• **Exercise objective**:
How many lines in the records below contain "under"? Reply with the number only.

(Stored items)

******

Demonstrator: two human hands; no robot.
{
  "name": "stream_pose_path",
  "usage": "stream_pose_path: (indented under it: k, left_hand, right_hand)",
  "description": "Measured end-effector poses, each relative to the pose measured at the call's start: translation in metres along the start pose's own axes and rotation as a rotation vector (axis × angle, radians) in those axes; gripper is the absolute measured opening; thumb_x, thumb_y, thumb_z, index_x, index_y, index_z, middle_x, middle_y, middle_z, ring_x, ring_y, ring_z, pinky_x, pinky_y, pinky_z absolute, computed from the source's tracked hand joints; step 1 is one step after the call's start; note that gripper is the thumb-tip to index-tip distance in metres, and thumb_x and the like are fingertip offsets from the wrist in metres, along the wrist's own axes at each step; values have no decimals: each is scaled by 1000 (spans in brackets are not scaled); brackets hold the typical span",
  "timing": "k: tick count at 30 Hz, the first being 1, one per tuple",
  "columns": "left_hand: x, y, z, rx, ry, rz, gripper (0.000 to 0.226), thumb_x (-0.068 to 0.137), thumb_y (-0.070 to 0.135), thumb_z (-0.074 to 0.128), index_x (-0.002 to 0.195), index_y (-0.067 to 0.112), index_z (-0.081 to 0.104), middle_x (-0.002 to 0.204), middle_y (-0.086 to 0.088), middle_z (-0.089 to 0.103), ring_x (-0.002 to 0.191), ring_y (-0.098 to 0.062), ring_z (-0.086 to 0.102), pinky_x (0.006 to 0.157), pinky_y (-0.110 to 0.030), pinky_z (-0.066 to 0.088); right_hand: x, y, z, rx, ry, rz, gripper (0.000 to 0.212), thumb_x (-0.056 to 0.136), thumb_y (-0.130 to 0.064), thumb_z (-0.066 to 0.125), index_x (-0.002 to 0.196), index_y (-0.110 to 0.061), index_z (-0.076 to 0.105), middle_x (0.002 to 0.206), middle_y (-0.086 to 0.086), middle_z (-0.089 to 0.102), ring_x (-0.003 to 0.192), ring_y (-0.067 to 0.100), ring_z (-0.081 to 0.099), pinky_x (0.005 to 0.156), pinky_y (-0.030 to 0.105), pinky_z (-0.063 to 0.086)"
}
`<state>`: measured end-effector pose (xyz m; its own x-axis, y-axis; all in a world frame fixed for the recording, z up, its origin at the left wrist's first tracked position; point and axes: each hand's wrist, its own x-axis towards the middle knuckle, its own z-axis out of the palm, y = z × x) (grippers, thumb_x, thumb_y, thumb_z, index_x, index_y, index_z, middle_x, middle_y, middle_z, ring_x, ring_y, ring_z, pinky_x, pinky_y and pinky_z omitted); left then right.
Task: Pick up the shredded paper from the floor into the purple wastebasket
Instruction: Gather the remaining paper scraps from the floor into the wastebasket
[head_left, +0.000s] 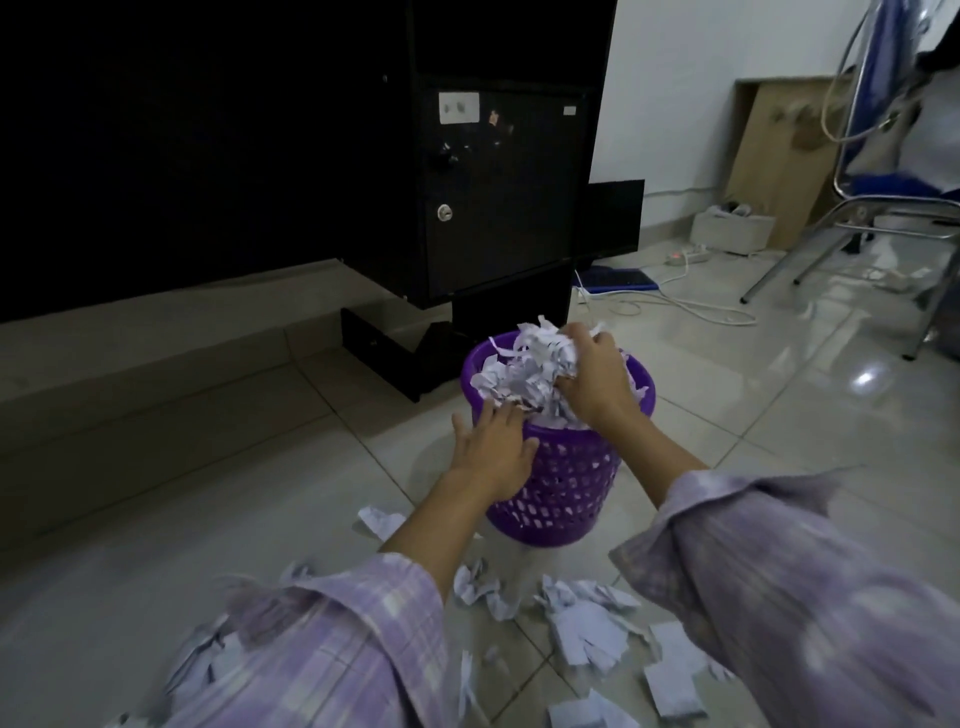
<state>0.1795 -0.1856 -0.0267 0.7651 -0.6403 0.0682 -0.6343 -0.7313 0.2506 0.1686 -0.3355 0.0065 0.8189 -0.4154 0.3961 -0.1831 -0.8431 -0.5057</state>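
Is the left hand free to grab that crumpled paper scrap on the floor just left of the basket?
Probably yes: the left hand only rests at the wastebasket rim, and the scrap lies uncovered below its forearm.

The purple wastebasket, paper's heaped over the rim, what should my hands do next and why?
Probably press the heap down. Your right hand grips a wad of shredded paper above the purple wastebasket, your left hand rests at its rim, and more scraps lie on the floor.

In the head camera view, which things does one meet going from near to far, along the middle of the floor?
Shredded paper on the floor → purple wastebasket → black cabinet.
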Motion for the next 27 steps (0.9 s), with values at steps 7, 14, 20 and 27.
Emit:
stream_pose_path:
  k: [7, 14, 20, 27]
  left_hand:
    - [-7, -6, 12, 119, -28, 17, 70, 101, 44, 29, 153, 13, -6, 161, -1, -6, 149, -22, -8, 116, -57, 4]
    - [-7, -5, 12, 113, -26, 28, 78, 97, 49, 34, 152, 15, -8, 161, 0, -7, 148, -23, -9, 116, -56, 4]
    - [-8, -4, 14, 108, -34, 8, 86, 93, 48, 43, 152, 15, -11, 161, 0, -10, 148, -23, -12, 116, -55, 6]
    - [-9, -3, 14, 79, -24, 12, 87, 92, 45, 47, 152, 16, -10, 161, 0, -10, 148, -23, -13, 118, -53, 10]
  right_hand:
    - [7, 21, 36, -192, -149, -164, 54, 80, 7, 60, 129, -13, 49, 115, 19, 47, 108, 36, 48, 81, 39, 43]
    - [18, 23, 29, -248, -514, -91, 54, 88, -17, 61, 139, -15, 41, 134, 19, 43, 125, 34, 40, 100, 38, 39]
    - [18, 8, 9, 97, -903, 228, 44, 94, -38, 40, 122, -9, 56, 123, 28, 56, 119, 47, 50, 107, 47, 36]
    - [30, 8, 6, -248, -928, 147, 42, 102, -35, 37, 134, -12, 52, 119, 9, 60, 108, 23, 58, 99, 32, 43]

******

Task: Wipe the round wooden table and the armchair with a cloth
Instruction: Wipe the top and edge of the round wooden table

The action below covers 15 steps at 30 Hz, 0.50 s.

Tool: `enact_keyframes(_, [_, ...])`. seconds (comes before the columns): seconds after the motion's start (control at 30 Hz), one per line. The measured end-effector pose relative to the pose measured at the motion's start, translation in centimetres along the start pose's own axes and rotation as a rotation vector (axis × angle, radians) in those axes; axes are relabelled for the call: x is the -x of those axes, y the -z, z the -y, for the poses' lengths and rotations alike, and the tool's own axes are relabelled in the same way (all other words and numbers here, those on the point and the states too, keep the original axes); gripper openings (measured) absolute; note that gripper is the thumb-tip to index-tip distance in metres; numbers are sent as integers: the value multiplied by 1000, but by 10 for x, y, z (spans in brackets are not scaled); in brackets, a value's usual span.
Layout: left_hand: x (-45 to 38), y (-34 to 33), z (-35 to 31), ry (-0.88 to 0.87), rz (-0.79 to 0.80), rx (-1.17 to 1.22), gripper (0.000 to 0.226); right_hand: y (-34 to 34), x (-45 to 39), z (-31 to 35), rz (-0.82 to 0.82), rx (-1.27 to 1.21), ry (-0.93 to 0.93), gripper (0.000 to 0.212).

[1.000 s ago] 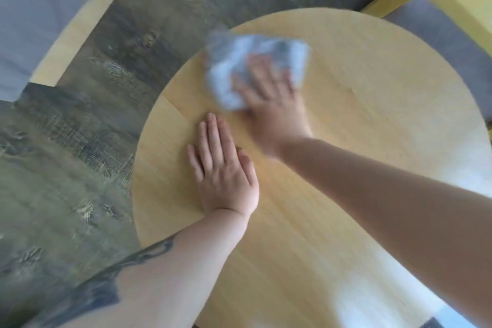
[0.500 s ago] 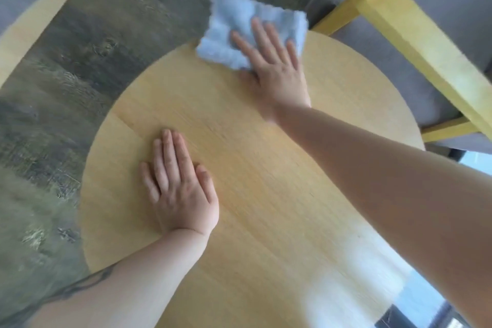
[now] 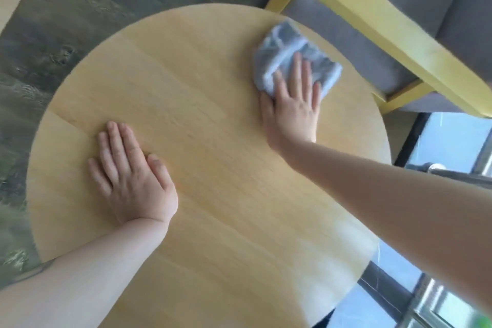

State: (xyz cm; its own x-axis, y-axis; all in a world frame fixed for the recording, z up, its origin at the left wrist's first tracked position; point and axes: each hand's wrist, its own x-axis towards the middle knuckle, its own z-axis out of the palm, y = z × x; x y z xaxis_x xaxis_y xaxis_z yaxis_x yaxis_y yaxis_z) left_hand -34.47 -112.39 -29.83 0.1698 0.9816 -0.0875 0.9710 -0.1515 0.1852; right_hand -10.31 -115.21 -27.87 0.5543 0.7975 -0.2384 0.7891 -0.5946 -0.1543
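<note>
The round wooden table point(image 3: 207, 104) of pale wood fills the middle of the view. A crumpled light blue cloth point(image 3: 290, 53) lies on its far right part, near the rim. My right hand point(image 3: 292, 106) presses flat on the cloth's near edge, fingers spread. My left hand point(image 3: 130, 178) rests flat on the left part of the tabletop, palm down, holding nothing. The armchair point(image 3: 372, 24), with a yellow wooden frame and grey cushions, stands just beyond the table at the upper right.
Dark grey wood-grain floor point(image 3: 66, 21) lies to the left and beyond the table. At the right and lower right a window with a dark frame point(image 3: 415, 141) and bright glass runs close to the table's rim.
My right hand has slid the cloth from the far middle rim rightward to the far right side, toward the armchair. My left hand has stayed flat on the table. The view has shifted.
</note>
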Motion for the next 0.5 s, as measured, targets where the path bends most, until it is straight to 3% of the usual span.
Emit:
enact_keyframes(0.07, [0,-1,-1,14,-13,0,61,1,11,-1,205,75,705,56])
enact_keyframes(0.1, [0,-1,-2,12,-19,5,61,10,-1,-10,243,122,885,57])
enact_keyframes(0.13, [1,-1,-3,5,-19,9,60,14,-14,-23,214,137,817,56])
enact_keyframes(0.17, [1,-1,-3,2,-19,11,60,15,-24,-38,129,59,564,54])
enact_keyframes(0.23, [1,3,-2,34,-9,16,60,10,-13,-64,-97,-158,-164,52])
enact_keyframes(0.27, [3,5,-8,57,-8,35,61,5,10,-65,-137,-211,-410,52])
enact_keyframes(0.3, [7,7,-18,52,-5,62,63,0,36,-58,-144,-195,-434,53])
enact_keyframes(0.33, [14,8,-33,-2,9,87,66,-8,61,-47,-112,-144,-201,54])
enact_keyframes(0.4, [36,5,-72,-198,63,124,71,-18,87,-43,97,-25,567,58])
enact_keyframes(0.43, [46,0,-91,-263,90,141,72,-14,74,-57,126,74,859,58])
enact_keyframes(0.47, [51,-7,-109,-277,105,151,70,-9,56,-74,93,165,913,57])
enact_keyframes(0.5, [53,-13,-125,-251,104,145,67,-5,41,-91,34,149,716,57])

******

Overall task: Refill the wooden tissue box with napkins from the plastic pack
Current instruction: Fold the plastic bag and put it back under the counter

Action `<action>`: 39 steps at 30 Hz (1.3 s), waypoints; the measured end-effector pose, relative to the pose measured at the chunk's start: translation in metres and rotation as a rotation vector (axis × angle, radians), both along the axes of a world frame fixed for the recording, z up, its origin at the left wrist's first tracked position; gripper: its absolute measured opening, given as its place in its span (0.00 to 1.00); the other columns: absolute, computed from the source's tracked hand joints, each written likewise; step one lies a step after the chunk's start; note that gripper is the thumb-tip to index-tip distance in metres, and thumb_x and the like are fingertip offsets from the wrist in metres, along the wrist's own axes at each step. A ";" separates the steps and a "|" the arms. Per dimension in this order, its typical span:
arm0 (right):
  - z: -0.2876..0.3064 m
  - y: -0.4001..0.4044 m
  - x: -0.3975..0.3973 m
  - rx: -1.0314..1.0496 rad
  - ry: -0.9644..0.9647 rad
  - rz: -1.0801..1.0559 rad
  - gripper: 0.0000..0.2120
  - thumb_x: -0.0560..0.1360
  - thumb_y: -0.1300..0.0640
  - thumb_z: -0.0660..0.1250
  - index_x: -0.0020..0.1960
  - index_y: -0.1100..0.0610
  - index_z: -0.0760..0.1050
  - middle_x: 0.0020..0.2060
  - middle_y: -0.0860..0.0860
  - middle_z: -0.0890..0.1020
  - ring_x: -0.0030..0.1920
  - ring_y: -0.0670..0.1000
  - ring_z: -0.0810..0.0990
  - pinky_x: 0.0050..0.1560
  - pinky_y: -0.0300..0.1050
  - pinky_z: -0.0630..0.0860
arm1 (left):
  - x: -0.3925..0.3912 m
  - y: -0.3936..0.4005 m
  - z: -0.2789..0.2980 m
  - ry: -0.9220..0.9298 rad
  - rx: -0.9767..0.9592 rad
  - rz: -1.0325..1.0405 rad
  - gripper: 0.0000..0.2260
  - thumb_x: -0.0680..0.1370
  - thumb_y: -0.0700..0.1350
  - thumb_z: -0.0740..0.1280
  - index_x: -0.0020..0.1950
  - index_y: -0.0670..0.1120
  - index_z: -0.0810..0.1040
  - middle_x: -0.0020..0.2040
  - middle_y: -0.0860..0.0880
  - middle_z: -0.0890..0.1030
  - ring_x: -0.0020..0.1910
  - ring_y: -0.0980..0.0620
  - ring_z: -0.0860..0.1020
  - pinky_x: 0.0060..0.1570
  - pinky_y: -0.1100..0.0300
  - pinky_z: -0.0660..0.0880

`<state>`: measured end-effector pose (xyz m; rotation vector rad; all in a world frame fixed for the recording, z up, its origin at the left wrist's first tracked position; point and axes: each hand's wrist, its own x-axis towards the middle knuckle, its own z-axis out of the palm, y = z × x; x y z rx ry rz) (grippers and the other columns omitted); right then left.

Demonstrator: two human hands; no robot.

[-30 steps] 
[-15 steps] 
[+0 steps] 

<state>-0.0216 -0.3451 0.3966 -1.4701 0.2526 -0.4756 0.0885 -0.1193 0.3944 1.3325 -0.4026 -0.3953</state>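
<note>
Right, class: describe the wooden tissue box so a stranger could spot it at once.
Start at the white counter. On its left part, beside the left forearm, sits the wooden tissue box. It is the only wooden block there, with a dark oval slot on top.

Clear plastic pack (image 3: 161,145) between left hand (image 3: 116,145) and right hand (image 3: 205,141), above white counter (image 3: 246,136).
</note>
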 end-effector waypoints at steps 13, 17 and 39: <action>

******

• **Solution to this problem**:
2